D’ALESSANDRO: EL ARTE DEL GAMBETEO, LA LÍNEA MORTAL
DEL ÚLTIMO PASE
El River Plate es una fábrica incesante de maravillas. A lo largo y ancho de su historia ha contado con jugadores formidables: Néstor Rossi, aquella delantera que se apodó “La Máquina” (Muñoz, Moreno, Pedernera, Labruna y Loustau), Di Stéfano, Pasarella, Kempes, Alonso, Enzo Francéscoli, “Burrito” Ortega o Pablo Aimar. Casi una enciclopedia del fútbol. Uno de los últimos artistas fue Andrés D’Alessandro, un jovencísimo zurdo que, con su bota del 39, era capaz de encender el estadio. Poseía regate, visión de juego, afición al gambeteo y sentido del riesgo. Además, parecía haberse educado repasando la clase y la fantasía de Francéscoli, el uruguayo con alma de Quilmes que pareció la reencarnación de Labruna y Kempes, o en aquel fútbol elegante, de tiralíneas, de “Beto” Alonso. Su aparición activó todas las esperanzas y el diccionario de sinónimos. Pronto se coronó campeón mundial sub-20 e incluso fue campeón olímpico en Atenas-24. Poco antes de que lo reclamase el Wolfburgo de Klaus Augenthaler, D’Alessandro estaba en la agenda de muchos equipos: Valencia, Atlético de Madrid, Deportivo. En Alemania, su forma de jugar, basada en el control, en la técnica, en el manierismo sudamericano, fracasó. O, cuando menos, pasó inadvertido.
Uno de los nuevos recambios de Maradona, como si hubiese sufrido un ataque de melancolía o de incertidumbre radical, se frenó en seco. ¿Dónde estaba el artista, el interior que exigía libertad y metros para ordenar el ataque? De ahí, pasó al Portsmouth; aquel traslado un tanto extraño tenía algo de prematura caída. Marcelo Bielsa había contado con él para la selección, pero José Pekerman le dio la espalda y no lo convocó para Alemania. Parecía proseguir el descenso y el maleficio. Pero entonces apareció el Real Zaragoza. Ni los técnicos ni Víctor Fernández se habían olvidado de su clase, de sus condiciones, y pensaron que él podía ser el recambio de Savio. Y aquí está Andrés en la mejor Liga del mundo, en un conjunto que ama el buen fútbol y que lo espera todo de su bota izquierda, de su cerebro.

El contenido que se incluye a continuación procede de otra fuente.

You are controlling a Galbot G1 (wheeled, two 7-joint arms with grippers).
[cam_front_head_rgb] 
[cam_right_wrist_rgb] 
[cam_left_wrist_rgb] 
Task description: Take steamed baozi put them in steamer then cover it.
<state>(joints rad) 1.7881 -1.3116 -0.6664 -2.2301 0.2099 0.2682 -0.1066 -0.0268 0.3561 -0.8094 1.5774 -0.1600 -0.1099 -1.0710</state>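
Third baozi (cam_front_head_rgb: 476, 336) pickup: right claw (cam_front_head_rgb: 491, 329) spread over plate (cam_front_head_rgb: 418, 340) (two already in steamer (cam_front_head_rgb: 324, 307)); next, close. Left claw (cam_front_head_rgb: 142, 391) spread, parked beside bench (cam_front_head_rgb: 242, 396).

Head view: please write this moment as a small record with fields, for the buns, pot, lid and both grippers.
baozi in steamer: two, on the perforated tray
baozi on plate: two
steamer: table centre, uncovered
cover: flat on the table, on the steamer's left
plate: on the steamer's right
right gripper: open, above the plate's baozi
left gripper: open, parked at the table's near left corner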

¿Cómo juega D’Alessandro? Es un merodeador, un explorador de veredas. Aunque tiende a desplazarse a la banda izquierda; en realidad, su lugar en el campo es esa zona de la media donde se tejen el penúltimo pase, donde se elabora la estrategia del gol. Le gusta moverse de izquierda a derecha y de derecha a izquierda y despejar el campo de adversarios, le gusta conducir y amagar por el centro, pasar con un gesto de sorpresa y de vértigo. Acompaña la jugada y si hay que regatear en el área chica, ahí está. Es un jugador de estampa, clásico, un zurdo nato, que se atreve a llevar la manija y a desbordar. Él y Aimar deben probar que son compatibles, cómplices y ambiciosos. D’Alessandro, en esta nueva oportunidad, tendrá que ser algo menos intermitente, algo más apasionado y atreverse a disparar. ¡Dispare, hombre, dispare!
El Real Zaragoza venció el pasado domingo al Espanyol en un espléndido partido, donde se pasó del susto a la apoteosis. En vísperas del inicio de la Liga, Mikel Iturbe y José Miguel Tafalla me encargaron una serie de retratos de los jugadores del Real Zaragoza; la experiencia fue una de las mejores que he tenido a lo largo de estos 20 años en el periodismo. Estos cuatro jugadores, a mi juicio, fueron los mejores del domingo:pongo aquí sus retratos, en caso de que alguien les pudiese interesar.